Si rileva che la Suprema Corte si è già pronunciata in due occasioni, con le sentenze nn. 6048 e 6774 del 2018, entrambe su sentenze di questa Corte d’appello, ed entrambe di annullamento delle pronunce impugnate, con l’affermazione del medesimo principio di diritto. La seconda di queste sentenze è attualmente riassunta e pendente davanti a questo ufficio (r.g. 190-2018), che in quest’ultima è tenuto ex art. 384 codice di procedura civile ad applicare il principio di diritto in discussione.
Nella presente controversia, R.G. 206-2017, pur non proveniente da rinvio dalla Suprema Corte, si chiede l’applicazione del medesimo principio di diritto e si richiamano espressamente le pronunce di quest’ultima appena richiamate.
Per quanto riguarda pertanto l’applicazione della suddetta previsione, si è di fronte ad un orientamento reiterato, che deve essere ritenuto diritto vivente, e nei confronti del quale non paiono percorribili altre soluzioni interpretative, vista l’inequivoca previsione della norma.
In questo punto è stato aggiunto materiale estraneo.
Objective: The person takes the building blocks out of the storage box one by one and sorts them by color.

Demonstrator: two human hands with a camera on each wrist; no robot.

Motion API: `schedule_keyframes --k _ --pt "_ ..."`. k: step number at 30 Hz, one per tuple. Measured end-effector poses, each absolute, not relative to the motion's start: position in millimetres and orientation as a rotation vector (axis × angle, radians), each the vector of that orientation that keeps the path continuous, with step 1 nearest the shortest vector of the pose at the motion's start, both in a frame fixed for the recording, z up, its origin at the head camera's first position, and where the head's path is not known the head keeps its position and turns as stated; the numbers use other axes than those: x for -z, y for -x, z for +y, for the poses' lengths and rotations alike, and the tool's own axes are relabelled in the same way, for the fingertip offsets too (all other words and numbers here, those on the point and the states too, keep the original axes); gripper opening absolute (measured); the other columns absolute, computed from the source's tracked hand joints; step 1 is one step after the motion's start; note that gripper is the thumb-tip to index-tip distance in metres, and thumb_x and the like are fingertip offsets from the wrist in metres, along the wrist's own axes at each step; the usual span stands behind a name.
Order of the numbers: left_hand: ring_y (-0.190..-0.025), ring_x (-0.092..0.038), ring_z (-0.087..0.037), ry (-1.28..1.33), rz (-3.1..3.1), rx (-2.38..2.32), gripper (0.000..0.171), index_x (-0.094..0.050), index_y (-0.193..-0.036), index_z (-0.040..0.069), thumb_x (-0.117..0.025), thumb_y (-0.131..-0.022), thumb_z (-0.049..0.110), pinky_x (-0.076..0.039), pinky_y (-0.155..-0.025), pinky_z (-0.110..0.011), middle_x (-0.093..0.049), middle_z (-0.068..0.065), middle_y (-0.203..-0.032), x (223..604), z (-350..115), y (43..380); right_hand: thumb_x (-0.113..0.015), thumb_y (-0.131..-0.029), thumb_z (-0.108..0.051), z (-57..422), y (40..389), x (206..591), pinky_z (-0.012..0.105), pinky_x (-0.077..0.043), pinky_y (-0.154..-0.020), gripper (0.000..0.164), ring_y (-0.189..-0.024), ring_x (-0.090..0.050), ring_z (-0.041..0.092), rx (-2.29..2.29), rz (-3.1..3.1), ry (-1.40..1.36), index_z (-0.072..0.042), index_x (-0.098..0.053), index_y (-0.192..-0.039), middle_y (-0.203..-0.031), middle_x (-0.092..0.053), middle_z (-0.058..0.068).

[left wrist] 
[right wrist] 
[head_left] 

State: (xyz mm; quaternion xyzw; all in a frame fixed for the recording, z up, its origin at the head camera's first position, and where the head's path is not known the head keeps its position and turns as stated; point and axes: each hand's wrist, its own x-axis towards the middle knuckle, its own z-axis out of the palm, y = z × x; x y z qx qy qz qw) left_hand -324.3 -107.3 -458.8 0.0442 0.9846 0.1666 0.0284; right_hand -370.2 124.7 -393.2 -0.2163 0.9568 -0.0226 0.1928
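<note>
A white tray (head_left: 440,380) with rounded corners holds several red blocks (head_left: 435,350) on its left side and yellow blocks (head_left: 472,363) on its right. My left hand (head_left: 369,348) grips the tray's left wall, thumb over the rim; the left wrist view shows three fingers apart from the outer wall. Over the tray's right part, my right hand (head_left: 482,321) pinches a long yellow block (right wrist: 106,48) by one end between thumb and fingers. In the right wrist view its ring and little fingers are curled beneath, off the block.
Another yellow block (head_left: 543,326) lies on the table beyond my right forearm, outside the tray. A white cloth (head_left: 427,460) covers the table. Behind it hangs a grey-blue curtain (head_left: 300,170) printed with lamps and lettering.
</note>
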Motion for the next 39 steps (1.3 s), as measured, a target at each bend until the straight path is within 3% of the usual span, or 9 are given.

In particolare, non è percorribile l’interpretazione propugnata dall’INAIL che, oltre ad essere totalmente in contrasto con la previsione della legge, fa riferimento ad un criterio medico legale che, in causa, risulta essere non esistente ed impraticabile con metodo scientifico.
Sulla base di queste considerazioni, sciogliendo la riserva, si deve pertanto sospendere il presente procedimento e rimettere gli atti alla Corte costituzionale, per la soluzione della questione, rilevata d’ufficio.
P. Q. M.
Visti l’art. 134 Cost. e la legge 11 marzo 1953 n. 87, dichiara rilevante e non manifestamente infondata la questione di costituzionalità dell’art. 13, 6° comma, secondo e terzo periodo del decreto legislativo n. 38-2000 in relazione agli articoli 3 e 38 Cost. nella parte in cui portano ad una duplicazione totale o parziale dell’indennizzo, a differenza delle fattispecie disciplinate dal 1° periodo dello stesso comma.
Dispone la sospensione del giudizio in corso e l’immediata trasmissione degli atti alla Corte costituzionale. Manda alla cancelleria di notificare la presente ordinanza alle parti del giudizio, al Presidente del Consiglio dei ministri e di darne comunicazione al Presidente del Senato e al Presidente della Camera.